This documentation does not apply to the most recent version of Splunk.
This documentation applies to the following versions of Splunk: 3.0.2 , 3.1 , 3.1.1 , 3.1.2 , 3.1.3 , 3.1.4
If you're using distributed input you will need to configure your receiving server (or servers) first. These are the Splunk instances that will be receiving and indexing data from other Splunk hosts. You need these servers to be in place before you configure the forwarding servers.
If you're using a single server deployment, follow these steps first to set up your index to handle data properly then proceed to the next step on the same server to get your inputs and data processing working.
Splunk has a default data retention policy. You may want to keep your data around longer, age it out sooner, or set up a script to back it up. You can set the data retention policy on each of the receiving servers to reflect your data retention needs.
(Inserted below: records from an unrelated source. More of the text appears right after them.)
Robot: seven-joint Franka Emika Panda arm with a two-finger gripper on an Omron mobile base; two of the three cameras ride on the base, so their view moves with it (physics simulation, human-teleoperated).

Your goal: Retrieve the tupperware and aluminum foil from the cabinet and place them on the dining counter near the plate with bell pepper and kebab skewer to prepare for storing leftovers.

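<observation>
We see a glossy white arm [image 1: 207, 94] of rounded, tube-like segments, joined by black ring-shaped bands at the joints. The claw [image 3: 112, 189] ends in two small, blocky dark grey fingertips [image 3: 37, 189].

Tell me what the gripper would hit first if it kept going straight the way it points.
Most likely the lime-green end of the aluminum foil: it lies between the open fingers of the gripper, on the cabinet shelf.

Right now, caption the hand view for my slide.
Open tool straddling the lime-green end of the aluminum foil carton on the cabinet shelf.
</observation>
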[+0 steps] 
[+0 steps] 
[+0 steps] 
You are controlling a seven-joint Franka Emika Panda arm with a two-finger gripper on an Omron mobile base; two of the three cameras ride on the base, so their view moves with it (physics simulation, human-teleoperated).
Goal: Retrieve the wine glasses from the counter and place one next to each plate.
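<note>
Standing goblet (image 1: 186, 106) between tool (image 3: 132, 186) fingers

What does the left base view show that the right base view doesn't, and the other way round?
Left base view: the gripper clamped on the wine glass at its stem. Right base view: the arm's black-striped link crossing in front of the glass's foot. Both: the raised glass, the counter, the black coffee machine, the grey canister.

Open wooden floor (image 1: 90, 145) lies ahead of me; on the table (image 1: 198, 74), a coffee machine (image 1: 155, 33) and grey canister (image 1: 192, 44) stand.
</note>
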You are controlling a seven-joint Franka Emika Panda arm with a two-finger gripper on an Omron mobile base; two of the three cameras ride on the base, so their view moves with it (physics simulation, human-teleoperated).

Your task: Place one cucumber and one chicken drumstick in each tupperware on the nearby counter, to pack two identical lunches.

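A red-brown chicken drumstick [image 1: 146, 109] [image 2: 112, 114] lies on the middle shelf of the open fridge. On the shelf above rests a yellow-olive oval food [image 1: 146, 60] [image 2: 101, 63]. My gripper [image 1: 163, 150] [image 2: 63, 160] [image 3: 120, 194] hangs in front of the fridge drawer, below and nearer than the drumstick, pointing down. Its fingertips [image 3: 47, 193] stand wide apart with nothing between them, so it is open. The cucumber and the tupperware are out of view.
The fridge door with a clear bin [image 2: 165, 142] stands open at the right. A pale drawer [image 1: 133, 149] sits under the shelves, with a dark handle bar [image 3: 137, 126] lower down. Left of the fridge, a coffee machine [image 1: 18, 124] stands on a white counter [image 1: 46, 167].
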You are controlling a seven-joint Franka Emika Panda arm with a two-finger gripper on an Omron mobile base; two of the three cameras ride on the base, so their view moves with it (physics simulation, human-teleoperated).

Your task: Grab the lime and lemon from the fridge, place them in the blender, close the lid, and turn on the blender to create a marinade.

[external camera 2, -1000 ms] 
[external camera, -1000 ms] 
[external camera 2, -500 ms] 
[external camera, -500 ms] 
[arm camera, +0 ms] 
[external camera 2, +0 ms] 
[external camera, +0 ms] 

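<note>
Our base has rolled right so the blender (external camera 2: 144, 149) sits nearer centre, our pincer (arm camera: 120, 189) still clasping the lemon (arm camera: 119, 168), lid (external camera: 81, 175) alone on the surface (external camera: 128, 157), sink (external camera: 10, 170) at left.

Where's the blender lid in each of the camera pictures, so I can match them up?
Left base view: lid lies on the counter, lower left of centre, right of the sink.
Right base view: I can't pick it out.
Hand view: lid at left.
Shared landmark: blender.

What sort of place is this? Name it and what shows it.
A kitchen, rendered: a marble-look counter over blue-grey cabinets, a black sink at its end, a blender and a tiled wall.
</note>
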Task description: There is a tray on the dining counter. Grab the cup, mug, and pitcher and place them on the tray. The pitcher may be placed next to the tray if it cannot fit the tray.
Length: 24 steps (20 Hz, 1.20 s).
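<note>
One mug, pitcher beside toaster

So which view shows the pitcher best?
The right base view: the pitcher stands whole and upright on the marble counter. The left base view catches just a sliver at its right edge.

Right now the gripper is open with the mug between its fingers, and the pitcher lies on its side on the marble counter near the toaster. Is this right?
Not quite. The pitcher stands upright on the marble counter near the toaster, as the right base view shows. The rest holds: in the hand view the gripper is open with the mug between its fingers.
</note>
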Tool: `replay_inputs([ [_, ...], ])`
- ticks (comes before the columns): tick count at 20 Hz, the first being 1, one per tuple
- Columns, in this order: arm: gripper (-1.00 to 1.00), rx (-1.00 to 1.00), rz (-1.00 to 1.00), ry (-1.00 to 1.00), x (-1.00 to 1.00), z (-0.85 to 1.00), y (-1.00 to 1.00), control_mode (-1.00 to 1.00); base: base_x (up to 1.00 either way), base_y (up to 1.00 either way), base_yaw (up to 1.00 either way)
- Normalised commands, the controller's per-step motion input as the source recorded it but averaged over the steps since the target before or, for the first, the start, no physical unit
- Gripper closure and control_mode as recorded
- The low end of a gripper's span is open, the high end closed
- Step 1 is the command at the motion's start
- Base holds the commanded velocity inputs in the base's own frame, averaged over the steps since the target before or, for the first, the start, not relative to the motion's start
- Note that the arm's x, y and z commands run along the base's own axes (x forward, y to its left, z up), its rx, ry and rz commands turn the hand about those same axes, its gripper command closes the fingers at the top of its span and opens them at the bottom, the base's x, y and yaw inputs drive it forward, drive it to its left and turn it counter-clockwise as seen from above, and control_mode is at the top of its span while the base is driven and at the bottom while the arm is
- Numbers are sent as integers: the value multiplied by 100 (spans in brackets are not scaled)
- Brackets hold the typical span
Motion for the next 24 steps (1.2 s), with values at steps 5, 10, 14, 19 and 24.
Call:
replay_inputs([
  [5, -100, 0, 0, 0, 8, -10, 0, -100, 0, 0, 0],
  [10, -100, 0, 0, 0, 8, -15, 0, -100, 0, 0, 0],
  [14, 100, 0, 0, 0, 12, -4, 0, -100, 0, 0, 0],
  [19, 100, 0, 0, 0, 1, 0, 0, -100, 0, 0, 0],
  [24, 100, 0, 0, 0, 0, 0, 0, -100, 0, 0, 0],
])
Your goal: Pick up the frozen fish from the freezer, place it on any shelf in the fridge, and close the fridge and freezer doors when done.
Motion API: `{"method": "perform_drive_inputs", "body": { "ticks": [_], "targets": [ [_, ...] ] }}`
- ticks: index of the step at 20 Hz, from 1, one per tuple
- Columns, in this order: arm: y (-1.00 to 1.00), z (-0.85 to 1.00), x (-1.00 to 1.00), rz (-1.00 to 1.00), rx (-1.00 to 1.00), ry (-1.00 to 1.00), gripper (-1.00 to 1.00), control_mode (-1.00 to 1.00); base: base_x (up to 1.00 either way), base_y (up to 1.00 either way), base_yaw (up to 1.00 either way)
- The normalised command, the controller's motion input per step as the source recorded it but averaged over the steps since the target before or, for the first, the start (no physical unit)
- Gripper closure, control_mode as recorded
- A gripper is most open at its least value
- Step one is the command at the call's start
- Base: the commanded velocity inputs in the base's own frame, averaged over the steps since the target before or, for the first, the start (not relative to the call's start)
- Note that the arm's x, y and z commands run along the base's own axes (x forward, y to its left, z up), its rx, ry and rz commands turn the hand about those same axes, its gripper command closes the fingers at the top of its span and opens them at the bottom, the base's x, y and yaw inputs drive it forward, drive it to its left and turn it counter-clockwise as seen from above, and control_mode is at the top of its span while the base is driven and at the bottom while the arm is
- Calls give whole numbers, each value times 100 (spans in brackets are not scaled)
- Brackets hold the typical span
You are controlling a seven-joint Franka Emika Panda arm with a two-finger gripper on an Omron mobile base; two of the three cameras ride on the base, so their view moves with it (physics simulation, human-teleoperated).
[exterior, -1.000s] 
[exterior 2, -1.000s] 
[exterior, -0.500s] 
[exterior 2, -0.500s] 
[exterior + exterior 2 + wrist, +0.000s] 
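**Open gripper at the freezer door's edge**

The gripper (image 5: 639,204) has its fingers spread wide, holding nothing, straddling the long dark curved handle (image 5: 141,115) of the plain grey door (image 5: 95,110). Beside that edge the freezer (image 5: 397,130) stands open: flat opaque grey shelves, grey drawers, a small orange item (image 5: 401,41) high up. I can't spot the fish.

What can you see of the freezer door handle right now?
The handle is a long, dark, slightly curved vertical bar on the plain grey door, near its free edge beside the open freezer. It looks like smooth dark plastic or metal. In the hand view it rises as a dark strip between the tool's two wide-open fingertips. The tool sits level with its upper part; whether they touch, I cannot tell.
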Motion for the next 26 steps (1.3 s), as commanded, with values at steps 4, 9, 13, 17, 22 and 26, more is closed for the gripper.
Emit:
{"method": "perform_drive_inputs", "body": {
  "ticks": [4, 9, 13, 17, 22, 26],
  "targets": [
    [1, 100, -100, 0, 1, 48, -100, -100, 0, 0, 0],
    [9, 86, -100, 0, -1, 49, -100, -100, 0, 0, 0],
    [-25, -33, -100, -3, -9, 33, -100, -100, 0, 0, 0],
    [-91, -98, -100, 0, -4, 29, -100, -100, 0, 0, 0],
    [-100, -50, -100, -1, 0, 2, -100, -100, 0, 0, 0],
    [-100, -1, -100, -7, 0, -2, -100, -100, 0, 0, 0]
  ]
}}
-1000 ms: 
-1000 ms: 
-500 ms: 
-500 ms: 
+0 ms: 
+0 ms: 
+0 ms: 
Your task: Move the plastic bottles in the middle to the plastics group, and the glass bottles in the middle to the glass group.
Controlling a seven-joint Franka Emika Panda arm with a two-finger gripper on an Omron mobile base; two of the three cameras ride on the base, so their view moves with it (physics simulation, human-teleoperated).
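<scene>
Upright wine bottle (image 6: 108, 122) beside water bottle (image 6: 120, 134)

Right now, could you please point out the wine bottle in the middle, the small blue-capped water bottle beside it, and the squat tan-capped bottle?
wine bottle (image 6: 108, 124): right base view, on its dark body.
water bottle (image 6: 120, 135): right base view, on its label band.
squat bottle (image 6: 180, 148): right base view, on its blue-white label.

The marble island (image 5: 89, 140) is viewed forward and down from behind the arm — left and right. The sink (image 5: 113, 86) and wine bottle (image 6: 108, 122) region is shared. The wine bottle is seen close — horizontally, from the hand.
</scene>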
Decide who gets access to the server. Then, set up user accounts for them. You can use either Splunk's built-in user authentication method, or you can set up LDAP.
You will need to set up your receiving servers to accept incoming connections from the forwarding servers. You can set up receiving via SplunkWeb or the CLI.
If you have decided to change Splunk's data segmentation policy, you will need to make changes to segmenters.conf. You can set Splunk to break only on specific characters. Changing segmentation affects index size and, consequently, storage space.